What to work on -
Below are the entries to work from; restate word for word the portion that opens with the line containing "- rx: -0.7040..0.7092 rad" and closes with the line containing "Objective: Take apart", keeping both.

Entries taken from a collection -
____________

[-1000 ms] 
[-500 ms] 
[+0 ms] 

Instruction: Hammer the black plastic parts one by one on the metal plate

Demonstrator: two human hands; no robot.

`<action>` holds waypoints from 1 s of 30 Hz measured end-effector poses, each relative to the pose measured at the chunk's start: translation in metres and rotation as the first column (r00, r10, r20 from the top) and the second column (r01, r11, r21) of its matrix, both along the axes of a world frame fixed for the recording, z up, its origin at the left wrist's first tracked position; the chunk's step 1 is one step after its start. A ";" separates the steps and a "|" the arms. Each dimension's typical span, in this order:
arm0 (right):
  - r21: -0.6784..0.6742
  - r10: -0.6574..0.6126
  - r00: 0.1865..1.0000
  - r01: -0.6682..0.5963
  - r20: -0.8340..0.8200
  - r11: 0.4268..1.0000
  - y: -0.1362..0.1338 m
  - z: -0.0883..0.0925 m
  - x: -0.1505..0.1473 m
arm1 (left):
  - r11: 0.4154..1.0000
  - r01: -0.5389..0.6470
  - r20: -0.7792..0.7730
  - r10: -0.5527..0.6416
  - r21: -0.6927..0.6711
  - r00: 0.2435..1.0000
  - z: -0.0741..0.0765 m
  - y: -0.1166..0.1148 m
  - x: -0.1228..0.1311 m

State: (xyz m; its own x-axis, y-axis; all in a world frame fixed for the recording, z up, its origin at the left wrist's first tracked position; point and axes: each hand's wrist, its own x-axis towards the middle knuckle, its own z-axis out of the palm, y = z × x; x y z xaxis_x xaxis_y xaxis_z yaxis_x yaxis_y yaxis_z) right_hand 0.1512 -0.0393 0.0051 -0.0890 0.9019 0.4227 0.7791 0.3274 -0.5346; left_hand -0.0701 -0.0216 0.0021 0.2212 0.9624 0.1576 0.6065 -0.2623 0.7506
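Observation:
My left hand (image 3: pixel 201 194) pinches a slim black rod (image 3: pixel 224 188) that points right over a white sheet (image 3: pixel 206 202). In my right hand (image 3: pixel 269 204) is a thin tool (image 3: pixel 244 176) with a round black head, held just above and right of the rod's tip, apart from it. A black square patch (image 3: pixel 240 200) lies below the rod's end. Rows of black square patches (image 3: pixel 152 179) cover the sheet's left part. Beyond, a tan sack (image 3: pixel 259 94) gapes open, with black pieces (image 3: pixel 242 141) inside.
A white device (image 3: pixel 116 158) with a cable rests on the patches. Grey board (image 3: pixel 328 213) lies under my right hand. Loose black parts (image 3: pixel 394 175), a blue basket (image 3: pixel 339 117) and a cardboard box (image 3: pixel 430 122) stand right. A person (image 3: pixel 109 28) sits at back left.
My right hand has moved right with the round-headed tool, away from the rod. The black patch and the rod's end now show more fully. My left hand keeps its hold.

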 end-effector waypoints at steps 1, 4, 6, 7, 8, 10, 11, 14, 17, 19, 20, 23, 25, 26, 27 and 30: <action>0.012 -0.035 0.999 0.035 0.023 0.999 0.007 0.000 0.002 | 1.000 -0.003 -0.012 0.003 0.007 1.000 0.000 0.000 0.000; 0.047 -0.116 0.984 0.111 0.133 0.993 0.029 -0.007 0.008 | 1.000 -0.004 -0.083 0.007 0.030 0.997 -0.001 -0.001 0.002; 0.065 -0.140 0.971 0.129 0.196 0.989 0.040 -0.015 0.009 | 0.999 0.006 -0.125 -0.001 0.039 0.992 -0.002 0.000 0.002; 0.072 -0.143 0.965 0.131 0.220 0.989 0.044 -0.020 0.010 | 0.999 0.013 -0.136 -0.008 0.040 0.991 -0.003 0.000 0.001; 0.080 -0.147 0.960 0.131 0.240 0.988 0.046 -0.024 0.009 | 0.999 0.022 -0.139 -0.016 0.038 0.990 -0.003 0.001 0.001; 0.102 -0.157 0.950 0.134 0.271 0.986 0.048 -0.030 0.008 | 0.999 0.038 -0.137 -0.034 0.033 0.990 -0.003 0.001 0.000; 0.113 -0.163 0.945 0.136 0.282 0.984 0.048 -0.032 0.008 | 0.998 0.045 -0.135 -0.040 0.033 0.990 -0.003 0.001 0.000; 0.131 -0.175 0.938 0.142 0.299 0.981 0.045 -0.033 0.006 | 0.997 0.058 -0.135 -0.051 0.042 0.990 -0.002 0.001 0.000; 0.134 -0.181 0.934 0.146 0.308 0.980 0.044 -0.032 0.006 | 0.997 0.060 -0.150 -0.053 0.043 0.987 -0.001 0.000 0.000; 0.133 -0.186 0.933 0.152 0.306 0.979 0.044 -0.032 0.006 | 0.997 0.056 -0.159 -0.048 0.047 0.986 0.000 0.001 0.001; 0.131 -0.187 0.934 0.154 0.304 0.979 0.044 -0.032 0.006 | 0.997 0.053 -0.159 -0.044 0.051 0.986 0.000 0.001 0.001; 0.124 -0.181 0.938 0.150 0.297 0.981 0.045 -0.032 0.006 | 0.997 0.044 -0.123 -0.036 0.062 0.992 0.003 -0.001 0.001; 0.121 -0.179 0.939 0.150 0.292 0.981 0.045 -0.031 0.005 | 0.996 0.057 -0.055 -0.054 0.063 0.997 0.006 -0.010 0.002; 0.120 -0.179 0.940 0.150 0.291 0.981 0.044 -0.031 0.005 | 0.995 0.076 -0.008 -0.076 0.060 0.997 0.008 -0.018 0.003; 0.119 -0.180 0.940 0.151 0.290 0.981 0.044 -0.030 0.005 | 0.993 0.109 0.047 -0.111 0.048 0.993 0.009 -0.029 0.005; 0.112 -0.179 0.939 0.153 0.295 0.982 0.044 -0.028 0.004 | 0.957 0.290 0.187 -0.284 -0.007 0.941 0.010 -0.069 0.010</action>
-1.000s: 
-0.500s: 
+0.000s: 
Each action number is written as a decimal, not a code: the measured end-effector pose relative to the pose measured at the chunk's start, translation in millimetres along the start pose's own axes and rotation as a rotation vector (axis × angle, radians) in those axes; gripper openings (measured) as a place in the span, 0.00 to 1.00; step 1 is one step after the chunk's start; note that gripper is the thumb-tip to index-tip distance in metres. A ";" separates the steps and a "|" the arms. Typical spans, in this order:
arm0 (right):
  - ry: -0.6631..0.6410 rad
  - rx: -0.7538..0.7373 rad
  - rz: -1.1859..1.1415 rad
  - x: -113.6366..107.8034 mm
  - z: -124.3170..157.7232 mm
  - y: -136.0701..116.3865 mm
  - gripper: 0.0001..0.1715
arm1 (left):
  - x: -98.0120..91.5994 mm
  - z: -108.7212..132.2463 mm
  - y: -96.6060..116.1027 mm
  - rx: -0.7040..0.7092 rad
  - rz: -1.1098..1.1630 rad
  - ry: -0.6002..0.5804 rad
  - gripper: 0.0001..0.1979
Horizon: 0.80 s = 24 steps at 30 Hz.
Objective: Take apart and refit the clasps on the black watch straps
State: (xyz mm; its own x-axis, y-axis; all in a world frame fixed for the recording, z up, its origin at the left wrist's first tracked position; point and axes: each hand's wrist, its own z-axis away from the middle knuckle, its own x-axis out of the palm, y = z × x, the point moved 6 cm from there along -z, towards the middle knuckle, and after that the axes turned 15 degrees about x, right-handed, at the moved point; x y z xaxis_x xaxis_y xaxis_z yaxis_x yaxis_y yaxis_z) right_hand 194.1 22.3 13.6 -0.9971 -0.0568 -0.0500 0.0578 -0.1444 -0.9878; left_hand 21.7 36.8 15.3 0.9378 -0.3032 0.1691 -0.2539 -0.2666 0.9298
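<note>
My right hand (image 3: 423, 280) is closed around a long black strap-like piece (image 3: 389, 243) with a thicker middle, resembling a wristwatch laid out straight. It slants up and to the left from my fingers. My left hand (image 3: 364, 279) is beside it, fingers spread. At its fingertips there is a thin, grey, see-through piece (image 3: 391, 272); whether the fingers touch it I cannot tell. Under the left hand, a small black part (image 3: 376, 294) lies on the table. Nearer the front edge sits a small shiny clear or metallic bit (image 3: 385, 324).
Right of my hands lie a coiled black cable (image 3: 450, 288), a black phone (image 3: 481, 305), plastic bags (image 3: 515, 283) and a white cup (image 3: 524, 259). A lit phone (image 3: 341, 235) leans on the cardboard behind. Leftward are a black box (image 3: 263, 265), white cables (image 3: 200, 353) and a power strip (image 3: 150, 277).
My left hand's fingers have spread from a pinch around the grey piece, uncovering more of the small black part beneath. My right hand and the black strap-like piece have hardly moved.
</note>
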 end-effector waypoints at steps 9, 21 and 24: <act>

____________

Answer space -
  - rx: -0.7040..0.7092 rad
  - rz: -1.1098..1.1630 rad
  - ry: -0.6002..0.5804 rad
  - gripper: 0.0001..0.1979
Horizon: 0.80 s = 24 steps at 30 Hz.
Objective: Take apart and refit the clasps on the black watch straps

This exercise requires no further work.